If you’re into digital organization, my second brain setup might help you create your own space for memories, ideas, and reflections without overcomplicating the process.
The Real Reason I Want to Start (Besides Memory Loss)
Honestly, part of this is about control. The world moves too fast and keeping track of my own story feels like a small act of resistance.
But it’s also about connection. When I look back at old notes or photos, I see versions of myself I’ve forgotten, anxious, hopeful, lost, trying again. It’s comforting to realize I’ve survived every version so far.
Memory is sneaky. It edits out context and emotion. Documentation, however clumsy, gives you something to hold. It’s proof you were real in that moment, even if it doesn’t feel like it now.

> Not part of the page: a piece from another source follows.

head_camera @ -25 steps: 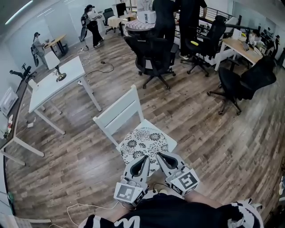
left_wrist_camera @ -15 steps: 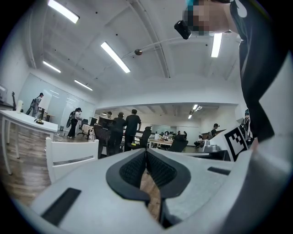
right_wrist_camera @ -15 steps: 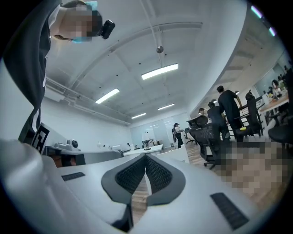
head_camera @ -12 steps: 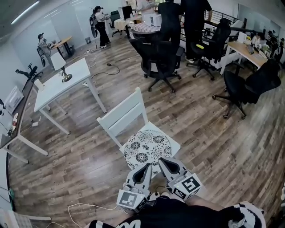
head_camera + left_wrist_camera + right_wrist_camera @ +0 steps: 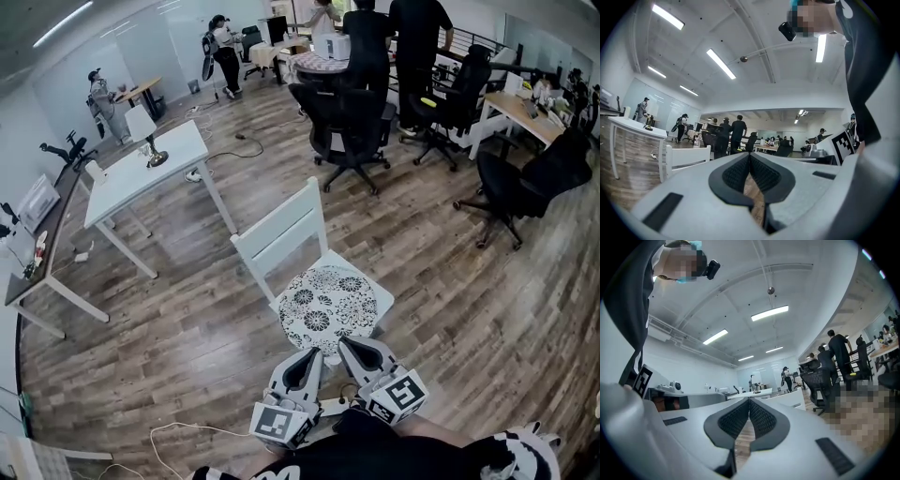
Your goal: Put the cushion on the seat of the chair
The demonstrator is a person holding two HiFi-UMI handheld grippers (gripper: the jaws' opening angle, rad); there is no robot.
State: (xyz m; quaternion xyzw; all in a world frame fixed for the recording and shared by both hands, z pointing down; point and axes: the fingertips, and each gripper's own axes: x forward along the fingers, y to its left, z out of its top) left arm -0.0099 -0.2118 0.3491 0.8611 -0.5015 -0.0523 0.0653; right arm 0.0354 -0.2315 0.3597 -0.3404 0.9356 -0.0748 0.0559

Also, let’s be honest. The brain is unreliable. Half the time I walk into a room and forget why I’m there. I’m not trusting it with my life’s narrative. That’s partly why I wrote about recovering cognitive function, because sometimes, our brains need a little backup system.
A Note to My Inner Perfectionist (Please Sit Down)
Dear perfectionist brain, this is not your time to shine.
You don’t need a theme, a matching font, or the perfect lighting. You don’t need to turn your memories into content.
So if you write something messy, keep it. If you take an unflattering photo, save it. If your voice note sounds awkward, that’s fine. You’re not auditioning for your own documentary.
So sit down, inner critic. You’ve had your fun.
Small Moments That Actually Happened

I forget entire conversations but remember the exact sound my coffee machine makes. I remember taking a picture of a sunset but not who I was with that evening. My brain is selective in the least useful ways.
A few days ago I opened an old Obsidian Daily Note from a night shift. It said, “Room 7 is plotting something.” No context, no explanation and definitely not helpful.
And that Bad Omens concert in Zurich ties into this too, because even without a single photo or video, the whole thing stayed with me in a way that felt almost unusual; I can still hear the crowd and feel the bass in my chest, and the memory holds up on its own, which says more than any recording would have.
These small snapshots remind me that the point isn’t to build some grand archive for the future, but to actually notice the strange, funny, ordinary moments that slip away if I don’t pay attention.
Let the Memory Hoarding Begin
Documenting life means paying attention. One line. One image. One small proof that I was present. It shouldn’t turn into an obligation though. Some moments are better when I just live them, even if that contradicts the whole concept of documenting.
Begin in whatever imperfect state you’re in, even if it feels late or unstructured, and let yourself move forward without waiting for the perfect moment.